→ **WHAT IS BEING ASKED**: What do the lines from the top of the data through the line with "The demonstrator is" say? Quote them exactly and include both ends.

→ **DATASET EXCERPT**:

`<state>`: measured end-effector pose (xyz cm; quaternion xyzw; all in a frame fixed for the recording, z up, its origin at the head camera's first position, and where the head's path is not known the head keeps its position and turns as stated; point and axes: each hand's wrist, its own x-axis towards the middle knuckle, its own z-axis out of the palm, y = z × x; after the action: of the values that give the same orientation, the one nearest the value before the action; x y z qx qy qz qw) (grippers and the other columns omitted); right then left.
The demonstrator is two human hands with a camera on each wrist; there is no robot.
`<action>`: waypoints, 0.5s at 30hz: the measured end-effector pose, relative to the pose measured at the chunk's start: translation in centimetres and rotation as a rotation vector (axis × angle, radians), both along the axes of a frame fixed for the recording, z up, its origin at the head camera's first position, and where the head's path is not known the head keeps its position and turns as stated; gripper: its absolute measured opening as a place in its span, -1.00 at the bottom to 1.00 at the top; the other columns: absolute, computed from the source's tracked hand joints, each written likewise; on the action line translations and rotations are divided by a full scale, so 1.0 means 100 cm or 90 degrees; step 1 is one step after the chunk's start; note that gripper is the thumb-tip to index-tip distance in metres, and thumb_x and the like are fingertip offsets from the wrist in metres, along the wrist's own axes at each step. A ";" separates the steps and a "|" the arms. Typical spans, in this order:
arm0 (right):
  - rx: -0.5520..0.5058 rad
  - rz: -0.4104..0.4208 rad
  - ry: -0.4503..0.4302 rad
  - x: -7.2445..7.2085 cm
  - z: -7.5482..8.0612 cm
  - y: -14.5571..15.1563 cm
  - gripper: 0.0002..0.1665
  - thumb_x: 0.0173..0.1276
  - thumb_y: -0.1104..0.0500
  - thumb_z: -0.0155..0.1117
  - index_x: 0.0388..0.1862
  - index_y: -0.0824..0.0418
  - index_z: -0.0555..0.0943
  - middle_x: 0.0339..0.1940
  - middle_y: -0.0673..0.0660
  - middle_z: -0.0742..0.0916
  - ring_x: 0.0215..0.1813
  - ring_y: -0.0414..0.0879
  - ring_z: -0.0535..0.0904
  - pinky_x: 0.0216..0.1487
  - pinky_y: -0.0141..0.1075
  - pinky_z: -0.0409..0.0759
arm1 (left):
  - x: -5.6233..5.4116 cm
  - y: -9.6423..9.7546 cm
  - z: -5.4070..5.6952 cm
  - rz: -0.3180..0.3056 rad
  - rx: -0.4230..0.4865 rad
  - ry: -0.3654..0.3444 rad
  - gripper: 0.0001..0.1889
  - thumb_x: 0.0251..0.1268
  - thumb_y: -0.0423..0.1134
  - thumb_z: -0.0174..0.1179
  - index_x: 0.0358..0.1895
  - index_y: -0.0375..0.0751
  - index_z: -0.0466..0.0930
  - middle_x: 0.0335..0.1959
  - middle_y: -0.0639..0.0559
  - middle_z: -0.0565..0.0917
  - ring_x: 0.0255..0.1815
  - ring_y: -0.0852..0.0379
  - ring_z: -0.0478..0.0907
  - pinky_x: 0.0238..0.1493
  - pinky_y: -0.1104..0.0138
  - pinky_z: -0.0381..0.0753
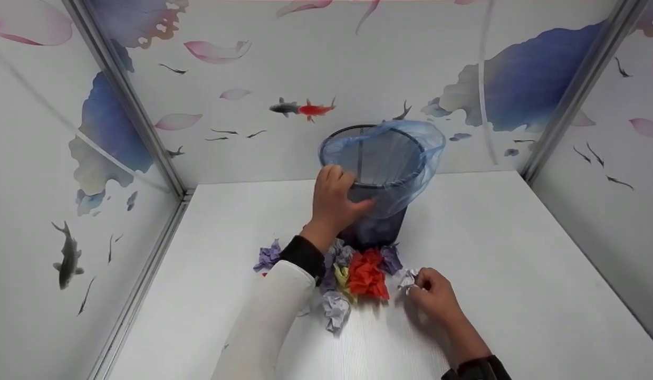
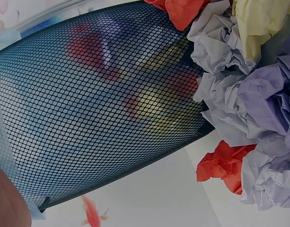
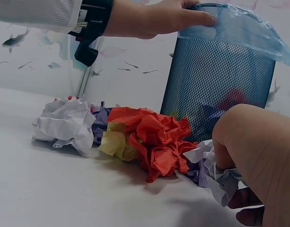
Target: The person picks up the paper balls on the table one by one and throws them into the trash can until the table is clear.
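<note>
A: Started with the head view. Found what there?

B: Saw the left hand (image 1: 334,200) gripping the near left rim of a mesh bin (image 1: 376,229), with fingers curled over the edge, close by a blue bag (image 1: 432,153) lining it. Saw the right hand (image 1: 438,295) pinching a white paper ball (image 1: 408,280) low over the surface (image 1: 516,253), just right of the crumpled heap (image 1: 355,274) at the bin's near foot.

A: Judged the step how?

B: Took it for picking up loose paper while steadying the bin. Thought the next move in need of a firm pinch, a lift and a carry up over the rim. Lost part of the heap behind the white sleeve (image 1: 266,322).

A: Turned to the left wrist view. Learned more?

B: Made out coloured papers (image 2: 156,104) through the mesh, too blurred to count. Noticed a small red scrap (image 2: 224,165) outside. Caught only a sliver of the left hand, so could not tell its grip from there.

A: And from the right wrist view?

B: Saw the white ball held narrowly, partly covered by fingers, beside a purple piece (image 3: 197,175). Could not tell whether fully clear of the surface.
</note>
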<state>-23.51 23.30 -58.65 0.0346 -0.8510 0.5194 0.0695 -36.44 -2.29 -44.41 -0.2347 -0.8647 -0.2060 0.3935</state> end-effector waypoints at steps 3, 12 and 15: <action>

→ **COMPLETED TASK**:
`<state>`: measured end-effector pose (xyz cm; quaternion xyzw; all in a frame fixed for the recording, z up, its origin at the head camera's first position, and where the head's path is not known the head keeps its position and turns as stated; point and axes: each hand's wrist, its own x-axis towards the middle knuckle, its own z-axis out of the palm, y = z × x; after the action: of the values that give the same orientation, the one nearest the value before the action; x y z qx qy qz qw) (grippers and the other columns omitted); right then left.
The demonstrator is two human hands with a camera on each wrist; there is no robot.

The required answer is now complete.